If you had to plan an AIDS conference and you wanted to command the world’s attention, you might have chosen the city of Durban in the South African province of KwaZulu Natal for the meeting.

South Africa is one of the few sub-Saharan countries covered well outside the region. Its struggles under apartheid brought it infamy; its post-apartheid political and religious leaders, Nelson Mandela and Desmond Tutu, brought it prestige and honor. What was less reported on by the world’s press was how hard AIDS had struck. In South Africa, one in five adults is infected with the HIV virus. Durban has an infection rate approaching 40 percent.

Deciding to hold an AIDS conference in Durban thrust the 12,400 delegates and hundreds of attendant journalists into the epicenter of the epidemic. “There’s nothing like being in the middle of it to understand what that means,” said Sandra Thurman, Director of the White House Office of National AIDS Policy, immediately before the start of the 13th International Conference on AIDS this past July. “What we’re going to walk away with is the enormity of the problem and the huge gap in resources available to deal with it.”

And astonishingly, that is essentially what happened. Astonishing, because recognition of the crisis in Africa by both politicians and the media has been exceedingly delinquent. As Nelson Mandela said during his speech which closed the conference: “AIDS today in Africa is claiming more lives than the sum total of all wars, famines, and floods, and the ravages of such deadly diseases as malaria.”

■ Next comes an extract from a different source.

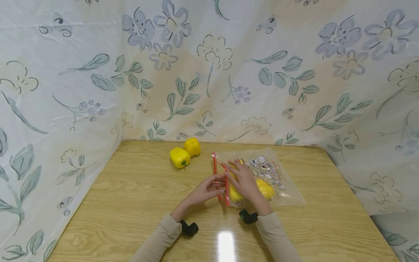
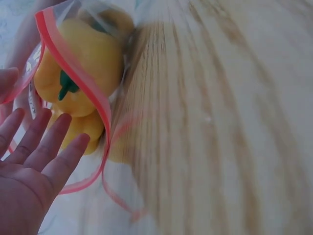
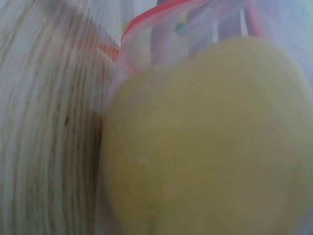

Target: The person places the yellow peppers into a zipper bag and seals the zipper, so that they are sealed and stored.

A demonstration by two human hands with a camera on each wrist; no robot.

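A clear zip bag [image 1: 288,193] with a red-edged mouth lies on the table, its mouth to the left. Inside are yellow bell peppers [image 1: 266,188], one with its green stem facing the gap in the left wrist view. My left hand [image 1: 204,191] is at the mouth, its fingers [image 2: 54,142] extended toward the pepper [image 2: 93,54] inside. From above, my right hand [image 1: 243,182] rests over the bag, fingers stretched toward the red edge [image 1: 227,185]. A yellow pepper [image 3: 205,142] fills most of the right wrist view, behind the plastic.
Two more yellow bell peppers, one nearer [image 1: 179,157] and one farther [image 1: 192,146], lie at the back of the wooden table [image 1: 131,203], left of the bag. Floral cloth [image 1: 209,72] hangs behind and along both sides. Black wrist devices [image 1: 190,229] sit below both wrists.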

In 1998, death from all wars in Africa killed 200,000 people. AIDS killed 10 times that number. The statistics are numbing: Six Africans each minute are stricken with the HIV virus; in 10 years the number of AIDS orphans in Africa will reach 29 million, and AIDS is expected to kill between one-third to one-half of today’s 15-year-olds.

Yet it was only in January that the U.N. Security Council—in a session orchestrated by U.S. Ambassador Richard Holbrooke and chaired by Vice President Al Gore—declared that AIDS in Africa is a threat to global political stability. Gore’s statement that it was the world’s moral duty to “wage and win a great and peaceful war” against AIDS marked the sudden recognition by the Clinton administration that action in Africa was needed. This year it has been common to hear National Security Advisor Sandy Berger and Treasury Secretary Lawrence Summers speak publicly about the epidemic. Both have pressed for greater foreign aid earmarked for AIDS.

Consistent attention to AIDS in Africa has been a long time coming. In 1997, international donor countries spent just $150 million on AIDS prevention in Africa—less than is spent on a single Hollywood blockbuster. Washington Post reporter Barton Gellman, in a searing article written immediately before the Durban conference, indicted “those with power,” especially the international aid organizations, for the neglect. Turf wars and the politics of “demand management” have resulted in the World Health Organization committing only nine professionals to full-time work on AIDS out of a secretariat of 2,000, he noted.

The West did not heed its own early projections of infection rates and death tolls (which tended to be roughly accurate). It lost its sense of urgency about the disease when it became evident by 1990 that there was not going to be a heterosexual epidemic in the United States, Gellman charged. Racism led to inattention when AIDS was perceived as being “no longer a threat to the West.” And in 1996, when the cocktail of anti-retroviral agents was discovered to be effective at staving off the fatal complications of the virus, many convinced themselves that a global pandemic would be escaped “without grave results.” This conclusion was reached despite the fact that the cost of bringing the drug cocktail to Africa and the rest of the developing world was unthinkable.

Just as the diplomats and politicians avoided dealing with AIDS in Africa, so too did most in the media. A few, such as Mark Schoofs of The Village Voice, made major reporting commitments, but for most the story never rose to crisis stature. The tiny news hole for international coverage rarely seemed to have space for a chronic problem troubling the African continent. But when the political climate changed in January, so too did the media’s attention to the story—a trend that accelerated in April after Schoofs won both the Pulitzer Prize for International Reporting and an Overseas Press Club award for his eight-part series.

The media turned en masse to AIDS coverage in the weeks before the Durban conference. Startling statistics often led the pieces, when heart-rending anecdotes did not. Suddenly journalists were employing dramatic language—such as “plague,” “apocalypse,” “holocaust,” “ground zero,” even “heart of disease’s darkness”—and using emotional images such as abandoned infants and orphaned toddlers to draw attention to the epidemic. Stories drew connections between the African victims of the virus and American sufferers. Articles and tape packages focused on the rapaciousness of drug companies that price their therapies well beyond what the world’s poor can afford.

In short, most in the media are now doing what they normally do when an international crisis is inaugurated: They are flocking to cover the emergency now that it is government-certified. They are emphasizing the sensational (easy to do in this instance!). And they are dwelling on the risk factors and ramifications for American individuals and companies. But at least, now, they are covering the story. It remains to be seen whether they will stay with it.